- One of the logos associated with Dismiss Yourself
- Founded: 2020
- Founder: Sticki
- Genre: Internet music
- Country of origin: United States
- Location: California
- Official website: dismissyourself.com

= Dismiss Yourself =

American netlabel

Dismiss Yourself is an American California-based independent netlabel founded by music archivist and curator Sticki in 2020. The label began as an Internet music-based YouTube channel in 2017. It has been described as a "hub for Internet weirdness", while Pitchfork credited the label with helping to "kickstart the hexD scene".

In 2020, Dismiss Yourself published its first official release, Surge Compilation Vol. 1, on Bandcamp. The compilation's success helped develop the surge microgenre and encourage artists to release their work under the imprint. The label has released material for artists such as Yabujin, Hi-C, Fax Gang, Islurwhenitalk, SpaceGhostPurrp, Viper, D0llywood1, MajinBlxxdy, Osquinn, Dealers of God, and Club Casualties.

== History ==
In 2017, Sticki (then known as Whimee) created the YouTube channel Dismiss Yourself. According to music journalist Kieran Press-Reynolds, writing for Bandcamp Daily, he would "Find a treasure trove of radiant weirdness, and post it". Releases included the video game Sploder (2007)'s official soundtrack, 100 gecs' album Square Garden, and Boards of Canada's Live Tunes Bootleg.

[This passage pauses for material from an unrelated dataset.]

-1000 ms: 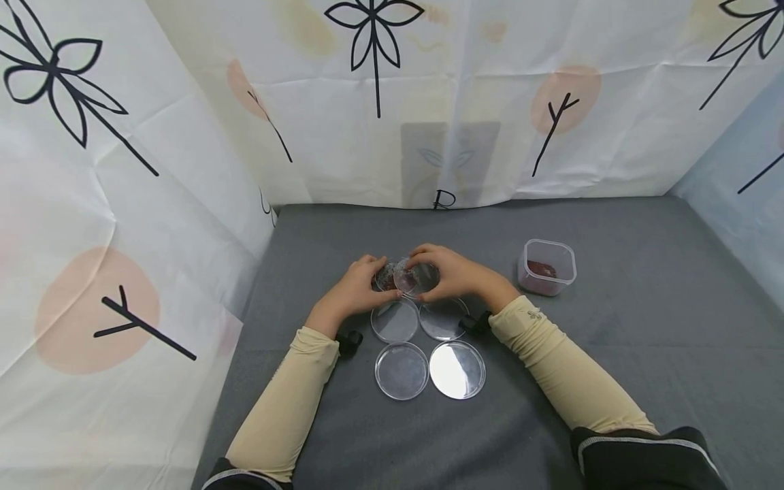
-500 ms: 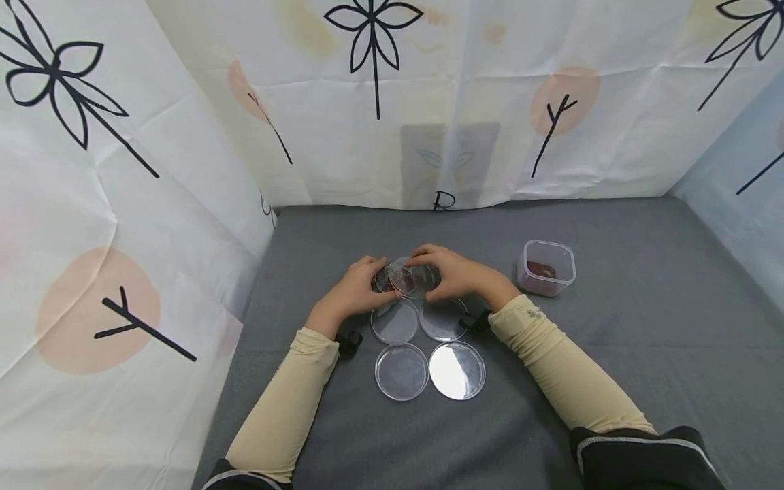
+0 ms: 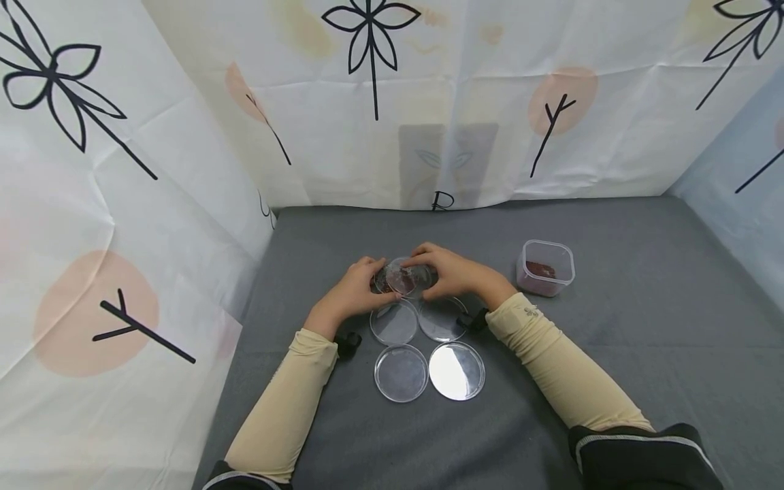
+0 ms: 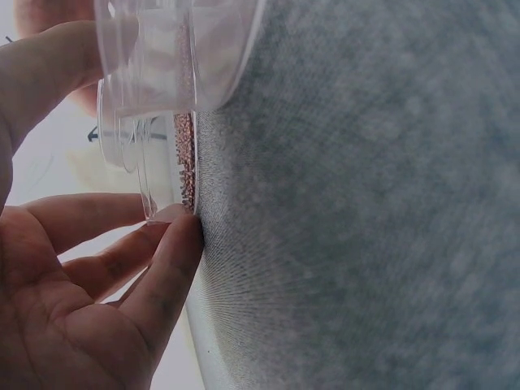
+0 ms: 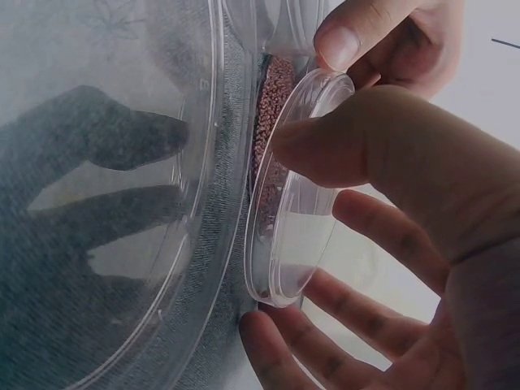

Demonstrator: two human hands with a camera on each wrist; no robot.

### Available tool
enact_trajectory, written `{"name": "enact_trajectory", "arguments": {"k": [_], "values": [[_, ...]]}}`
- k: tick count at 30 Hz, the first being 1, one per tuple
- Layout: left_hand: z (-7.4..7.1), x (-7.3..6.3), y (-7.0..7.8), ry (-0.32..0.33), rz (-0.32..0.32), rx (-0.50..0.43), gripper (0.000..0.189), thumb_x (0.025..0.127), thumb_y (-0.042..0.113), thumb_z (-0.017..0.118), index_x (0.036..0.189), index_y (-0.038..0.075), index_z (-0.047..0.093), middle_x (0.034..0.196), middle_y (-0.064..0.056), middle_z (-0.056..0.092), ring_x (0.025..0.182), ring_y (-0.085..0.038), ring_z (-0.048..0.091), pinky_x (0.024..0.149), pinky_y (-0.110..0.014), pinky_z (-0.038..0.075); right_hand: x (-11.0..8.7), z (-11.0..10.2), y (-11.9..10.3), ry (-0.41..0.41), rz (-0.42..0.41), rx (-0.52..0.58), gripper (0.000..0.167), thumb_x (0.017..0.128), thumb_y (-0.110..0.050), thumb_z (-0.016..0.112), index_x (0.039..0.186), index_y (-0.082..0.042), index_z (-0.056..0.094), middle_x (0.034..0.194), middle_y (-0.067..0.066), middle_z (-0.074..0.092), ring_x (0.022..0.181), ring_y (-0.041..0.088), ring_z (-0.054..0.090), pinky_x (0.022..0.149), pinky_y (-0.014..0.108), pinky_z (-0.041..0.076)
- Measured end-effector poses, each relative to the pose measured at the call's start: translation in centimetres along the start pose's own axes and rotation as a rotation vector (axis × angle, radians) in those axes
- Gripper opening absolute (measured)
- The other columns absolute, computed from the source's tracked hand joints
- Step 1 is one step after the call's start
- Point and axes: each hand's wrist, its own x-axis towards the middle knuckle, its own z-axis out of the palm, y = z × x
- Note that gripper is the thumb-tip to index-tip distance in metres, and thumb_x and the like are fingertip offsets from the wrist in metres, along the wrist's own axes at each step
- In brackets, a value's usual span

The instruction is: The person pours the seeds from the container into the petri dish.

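Note:
My left hand (image 3: 355, 289) curls its thumb and fingers around a clear petri dish (image 4: 166, 154) at the far end of the dish group. A layer of small reddish-brown grains (image 4: 187, 162) covers the bottom of this dish, which sits on the grey cloth. From the other side my right hand (image 3: 456, 273) pinches a clear petri dish lid (image 5: 284, 231), its thumb on the lid's face. In the right wrist view the lid is tilted above the grains, overlapping the dish. A left fingertip (image 5: 337, 49) shows near the lid's upper rim. Fingers partly hide the dish in the head view.
Several clear petri dish pieces stand in rows nearer the body, including a left one (image 3: 401, 373) and a shiny right one (image 3: 456, 371). A clear plastic tub (image 3: 546, 268) with reddish-brown contents is at right. Printed white cloth (image 3: 343, 163) walls the table's back and sides.
The lid in my right hand has shifted slightly left, further over the dish of grains. My left hand keeps its place at the dish; the other dishes and the tub stay put.

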Motion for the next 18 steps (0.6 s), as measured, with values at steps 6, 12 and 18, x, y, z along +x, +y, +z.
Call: {"name": "enact_trajectory", "arguments": {"k": [6, 12, 18], "values": [[0.0, 0.0, -0.3, 0.002, 0.010, -0.018, 0.088, 0.095, 0.039, 0.080, 0.161, -0.003, 0.040, 0.150, -0.023, 0.052, 0.136, -0.039, 0.053, 0.112, -0.054, 0.051, 0.4, -0.1, -0.2, -0.017, 0.033, 0.032, 0.068, 0.089, -0.008, 0.083, 0.152, -0.010, 0.059, 0.153, 0.023, 0.047, 0.137, 0.041, 0.053, 0.107, 0.056, 0.056], [0.0, 0.0, -0.6, 0.008, 0.036, -0.044, 0.087, 0.094, 0.037, 0.081, 0.161, -0.002, 0.040, 0.148, -0.023, 0.053, 0.132, -0.038, 0.056, 0.110, -0.053, 0.053, 0.9, -0.1, -0.4, -0.012, 0.013, 0.021, 0.066, 0.088, -0.009, 0.082, 0.151, -0.010, 0.061, 0.147, 0.021, 0.050, 0.131, 0.038, 0.056, 0.104, 0.052, 0.058], [-0.1, 0.0, -0.6, -0.006, 0.039, -0.060, 0.087, 0.095, 0.035, 0.079, 0.162, 0.000, 0.038, 0.150, -0.023, 0.051, 0.132, -0.036, 0.058, 0.110, -0.051, 0.054, 1.4, 0.0, -0.4, -0.013, -0.008, 0.019, 0.065, 0.088, -0.010, 0.082, 0.150, -0.008, 0.061, 0.145, 0.021, 0.051, 0.128, 0.037, 0.058, 0.102, 0.049, 0.060]]}}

During the COVID-19 pandemic, the channel began to build a community around uploads for Panchiko's D>E>A>T>H>M>E>T>A>L and tomoe_theundy1ng's Rare RCB hexD.mp3, which became the most viewed releases on the channel and were regarded as "forum-core" by Press-Reynolds, due to them growing a cult following on discussion threads with fans who "devise intricate conspiracy theories related to the albums' mystifying origins".

By April 2020, Dismiss Yourself made its first official release as a record label imprint, Surge Compilation Vol. 1, which was distributed on Bandcamp. The compilation became influential in the development of the Internet microgenre "surge". Its success led several artists to seek out the label to release their albums under. Sticki later dropped out of college to run the label full-time. According to a close collaborator, the success of Team Mekano's Classic_Project_𝟸000.3gp opened the door for reevaluating Dismiss Yourself as a serious record label.

In 2021, Dismiss Yourself launched Care (stylized in lowercase), a sub-label catering to smaller independent musicians.

Dismiss Yourself has been described by Press-Reynolds, writing for Pitchfork, as helping to "kickstart the hexD scene". When creating the label, Sticki stated, "I don't care about genres, I like the personality and story behind artists". The publication compared the label to the Japanese netlabel Lost Frog Productions, which contributed to the development of the microgenre "dariacore" in Japan, stating that Dismiss Yourself acted closer to "digital foragers than commercial machines". The label was also described as "chronically online", while Bandcamp Daily noted it as a "hub for Internet weirdness".

The label has released material for artists such as Yabujin, Hi-C, Fax Gang, Islurwhenitalk, SpaceGhostPurrp, thanks god, Purity Filter, Sienna Sleep, Team Mekano, Stomach Book, Viper, D0llywood1, MajinBlxxdy, Xhris2Eazy, Sybyr, Osquinn, Aero Gros M, Miya Lowe, and Club Casualties.